It’s been a week for the books. And it’s only Wednesday.

I have been worried, stressed, and preoccupied with my relationship with my Mister.

I have been tearful, exhausted, and irritable. I have been impatient with my kidlets, and downright annoyed with my teenagers.

A sweet friend told me on Monday night, that she thought I should go on an anti-depressant for thirty days, and then re-evaluate where I stand within my relationship.

“I’m already on an anti-depressant,” I said.

She was visibly surprised. We sat in silence.

I must be a hot mess.

And here I thought I was holding everything together. Holding myself together. And it turns out, that I’m flying apart into a thousand tiny pieces and I don’t know how to save myself, apparently, from myself.

Last night at work my supervisor further validated the Hot Mess Theory. I was written up for well, pretty much not doing my job.

I cannot buy into the entire reprimand. My skills are solid. My patients like me. I give good care. However. I am exhausted and irritable and I have been foolish to think that those things were not bleeding over into my professional life. I feel hurt and tired and sad and defensive.

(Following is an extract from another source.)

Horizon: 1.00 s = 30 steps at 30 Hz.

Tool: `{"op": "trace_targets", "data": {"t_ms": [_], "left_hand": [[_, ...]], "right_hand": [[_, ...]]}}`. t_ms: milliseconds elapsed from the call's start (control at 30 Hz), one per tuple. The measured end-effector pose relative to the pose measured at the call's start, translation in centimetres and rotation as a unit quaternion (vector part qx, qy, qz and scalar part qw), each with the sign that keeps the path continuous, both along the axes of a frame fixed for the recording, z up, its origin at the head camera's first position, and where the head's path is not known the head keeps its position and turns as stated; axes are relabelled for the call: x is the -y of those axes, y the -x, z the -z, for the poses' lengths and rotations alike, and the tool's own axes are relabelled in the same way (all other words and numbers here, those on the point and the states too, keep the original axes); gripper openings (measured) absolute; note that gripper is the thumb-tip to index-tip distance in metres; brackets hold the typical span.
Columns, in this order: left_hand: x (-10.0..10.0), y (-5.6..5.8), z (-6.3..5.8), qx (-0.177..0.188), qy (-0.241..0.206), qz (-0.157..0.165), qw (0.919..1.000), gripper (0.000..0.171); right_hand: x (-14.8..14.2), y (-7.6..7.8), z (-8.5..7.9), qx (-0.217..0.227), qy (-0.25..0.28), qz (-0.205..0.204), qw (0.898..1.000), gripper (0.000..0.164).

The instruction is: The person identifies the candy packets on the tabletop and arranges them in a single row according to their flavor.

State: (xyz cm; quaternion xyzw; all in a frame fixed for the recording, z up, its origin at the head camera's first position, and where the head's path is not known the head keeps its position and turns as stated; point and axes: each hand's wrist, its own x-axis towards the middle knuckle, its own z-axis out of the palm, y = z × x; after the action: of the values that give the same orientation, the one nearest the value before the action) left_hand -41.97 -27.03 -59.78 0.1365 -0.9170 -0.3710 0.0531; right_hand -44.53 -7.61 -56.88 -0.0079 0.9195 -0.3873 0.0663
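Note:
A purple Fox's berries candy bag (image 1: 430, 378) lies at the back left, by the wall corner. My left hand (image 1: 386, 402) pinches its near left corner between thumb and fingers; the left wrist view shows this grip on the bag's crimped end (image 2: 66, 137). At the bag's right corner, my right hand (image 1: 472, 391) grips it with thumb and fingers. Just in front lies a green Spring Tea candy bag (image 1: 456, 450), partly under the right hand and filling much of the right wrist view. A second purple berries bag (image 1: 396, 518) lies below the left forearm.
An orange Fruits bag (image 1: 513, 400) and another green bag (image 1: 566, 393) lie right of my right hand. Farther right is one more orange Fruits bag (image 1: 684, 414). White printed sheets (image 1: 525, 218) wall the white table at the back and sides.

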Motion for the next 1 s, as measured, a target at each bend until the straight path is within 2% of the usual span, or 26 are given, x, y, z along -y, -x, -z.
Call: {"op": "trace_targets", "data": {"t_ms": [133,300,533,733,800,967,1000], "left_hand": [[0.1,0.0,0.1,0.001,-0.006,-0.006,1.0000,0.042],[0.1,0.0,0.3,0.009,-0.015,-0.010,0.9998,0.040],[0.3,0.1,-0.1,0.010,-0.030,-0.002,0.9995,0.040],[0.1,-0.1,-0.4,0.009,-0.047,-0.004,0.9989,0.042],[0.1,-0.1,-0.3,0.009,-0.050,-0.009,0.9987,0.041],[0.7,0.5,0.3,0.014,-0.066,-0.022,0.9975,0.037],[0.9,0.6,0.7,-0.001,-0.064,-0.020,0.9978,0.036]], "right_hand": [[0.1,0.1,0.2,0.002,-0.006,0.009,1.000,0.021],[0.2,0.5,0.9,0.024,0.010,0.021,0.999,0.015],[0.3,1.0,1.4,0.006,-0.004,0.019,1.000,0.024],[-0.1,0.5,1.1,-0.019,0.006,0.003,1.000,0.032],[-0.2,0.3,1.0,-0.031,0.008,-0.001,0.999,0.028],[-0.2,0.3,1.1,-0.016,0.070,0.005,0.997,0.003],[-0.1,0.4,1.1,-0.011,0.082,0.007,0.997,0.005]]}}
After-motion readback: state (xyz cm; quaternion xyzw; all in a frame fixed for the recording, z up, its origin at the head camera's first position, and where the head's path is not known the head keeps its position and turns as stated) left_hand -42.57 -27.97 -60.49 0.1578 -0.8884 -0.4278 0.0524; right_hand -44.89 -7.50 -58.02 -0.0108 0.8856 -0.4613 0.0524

Seven years on nights…it’s enough.

On a good note, I saw Mister yesterday for a quick visit, and while there were tears and general gnashing of teeth, I left feeling calmer than I had been in a while. There is no doubt that he loves me and wants what is best for me. But how can I ask for what I need, if I myself cannot figure that out?

In PolyLand, I am a secondary partner to him. He has a wife, a child, home, a career. I see him twice a week, generally, and overnights are rare.

I am madly in love with him. But I am still lonely.

I don’t think an anti-depressant can fix that.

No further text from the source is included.